We have an example, right here in Germany. You had a terrible situation in Germany, or an oppressive situation, in the middle of the 18th Century. Into this, came people such as Lessing, and Moses Mendelssohn. And they started a Classical revolution in Germany, which spread from Germany, back into England. Shakespeare didn't exist in England in the 18th Century, until Lessing discovered him—in Germany—and revived him for the world.

And thus we found, that Classical periods, periods of Classical revolution, periods of florescence of creative thinking, such as the 15th-Century Renaissance, centered on Florence, these kinds of periods are the periods which produce the idea of freedom, and induce the practice of freedom. And the problem is, not so much the imposition of forms of society which are unfree, but the allowing of ourselves to become subjugated to the stultifying effect of dead ideology, of a hatred and estrangement from creativity. Whenever people become creative, and are inspired by their own creativity, they tend to revolt, as they have in all periods of Classical culture in European history. And other parts of history: Take for example, the great Arab Renaissance, which occurred in what is called today Iraq, under people like al-Farabi and so forth, others. This Classical Renaissance inspired a culture!

The same thing as happened in the European Renaissance. It happened in Greece: When Greece was in its bad state, the Pythgoreans and Solon and people of that type, and in a bad period, people like Plato, inspired a Classical revolution which reverberates in the world, still today, in echoes.

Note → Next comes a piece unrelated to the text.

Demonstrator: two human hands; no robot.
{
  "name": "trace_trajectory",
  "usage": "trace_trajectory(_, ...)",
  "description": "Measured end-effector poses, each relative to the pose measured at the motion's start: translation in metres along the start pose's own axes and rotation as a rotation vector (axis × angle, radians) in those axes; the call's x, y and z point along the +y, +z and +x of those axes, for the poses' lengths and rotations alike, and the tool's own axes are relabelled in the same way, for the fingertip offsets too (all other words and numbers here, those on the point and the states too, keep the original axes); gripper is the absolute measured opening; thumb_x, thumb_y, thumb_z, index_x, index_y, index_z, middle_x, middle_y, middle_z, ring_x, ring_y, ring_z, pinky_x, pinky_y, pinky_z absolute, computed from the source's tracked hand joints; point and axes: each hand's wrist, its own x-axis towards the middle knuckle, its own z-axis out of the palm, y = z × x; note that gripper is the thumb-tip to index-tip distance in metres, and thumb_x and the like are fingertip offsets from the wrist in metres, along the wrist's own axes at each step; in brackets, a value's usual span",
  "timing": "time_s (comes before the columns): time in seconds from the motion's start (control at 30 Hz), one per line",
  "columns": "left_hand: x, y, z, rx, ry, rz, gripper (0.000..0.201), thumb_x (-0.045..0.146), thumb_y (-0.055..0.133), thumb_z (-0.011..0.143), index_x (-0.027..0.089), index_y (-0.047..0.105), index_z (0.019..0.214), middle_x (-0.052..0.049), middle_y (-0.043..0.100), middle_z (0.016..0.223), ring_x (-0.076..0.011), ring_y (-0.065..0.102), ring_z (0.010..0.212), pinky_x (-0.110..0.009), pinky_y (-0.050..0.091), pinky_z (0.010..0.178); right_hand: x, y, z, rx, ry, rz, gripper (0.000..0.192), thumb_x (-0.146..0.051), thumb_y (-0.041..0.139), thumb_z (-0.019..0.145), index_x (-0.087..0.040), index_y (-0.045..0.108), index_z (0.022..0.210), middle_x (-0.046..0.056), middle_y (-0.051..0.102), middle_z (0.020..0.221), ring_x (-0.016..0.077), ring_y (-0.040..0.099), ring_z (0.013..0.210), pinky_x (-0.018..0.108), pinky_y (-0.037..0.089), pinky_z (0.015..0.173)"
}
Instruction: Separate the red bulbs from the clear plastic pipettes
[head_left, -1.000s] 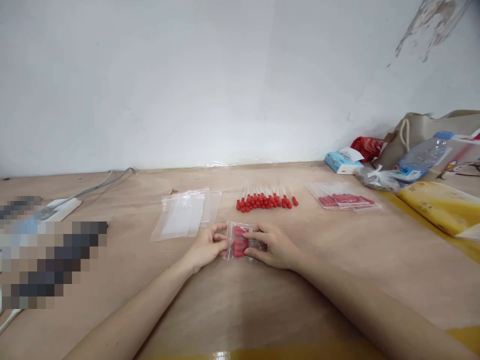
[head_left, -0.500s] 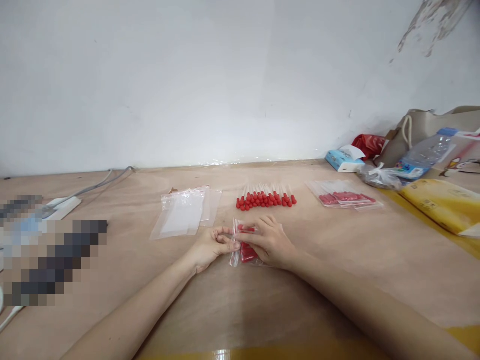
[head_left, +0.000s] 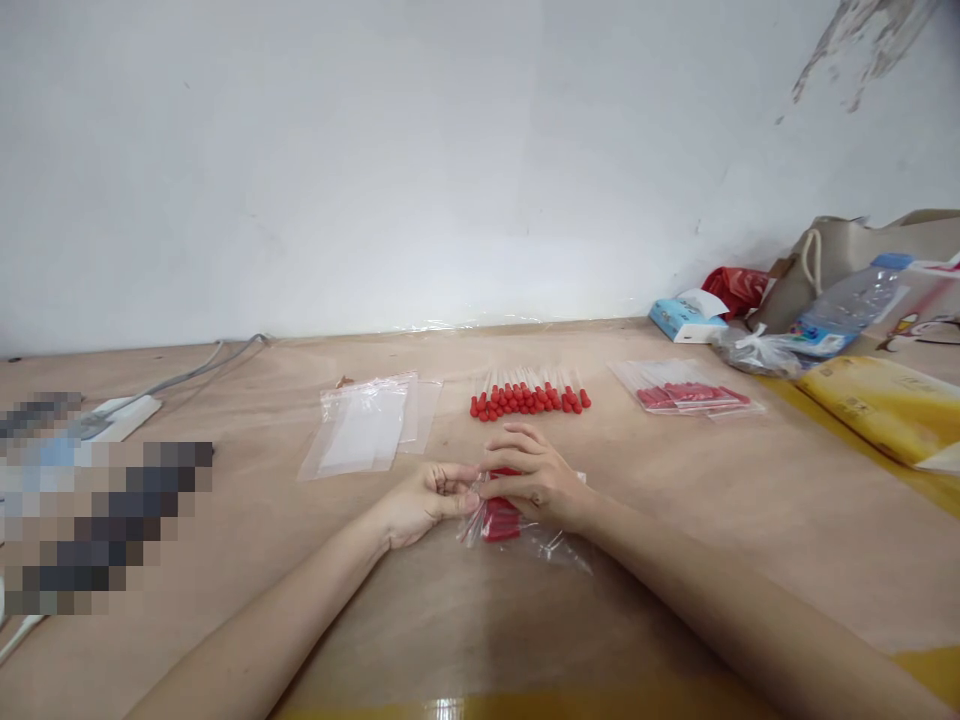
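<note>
Clear zip bag of red-capped droppers, long axis left-right, your left hand pinching its left end, your right hand clamping its top.

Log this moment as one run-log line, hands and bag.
left hand: pinching bag edge | right hand: gripping bag top | small clear plastic zip bag of red-capped droppers: held over brown paper-covered table

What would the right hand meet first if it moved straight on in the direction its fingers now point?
The right hand points leftward, so it would likely first meet the left hand, which pinches the same clear plastic zip bag of red-capped tubes. Their fingertips already look nearly touching, though depth is unclear.
</note>
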Motion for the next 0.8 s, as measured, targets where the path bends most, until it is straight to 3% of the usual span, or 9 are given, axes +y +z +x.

So, the key thing, here, on these questions: If we organize society around the idea of scientific and cultural creativity, if we inspire ourselves by a devotion, not to competition, a Hobbesian competition, but inspire ourselves by a commitment to find the advantage of the other nation, the other people—"What do they need, from us?" If we all concentrate on what the other nation needs from us, we shall get along quite nicely.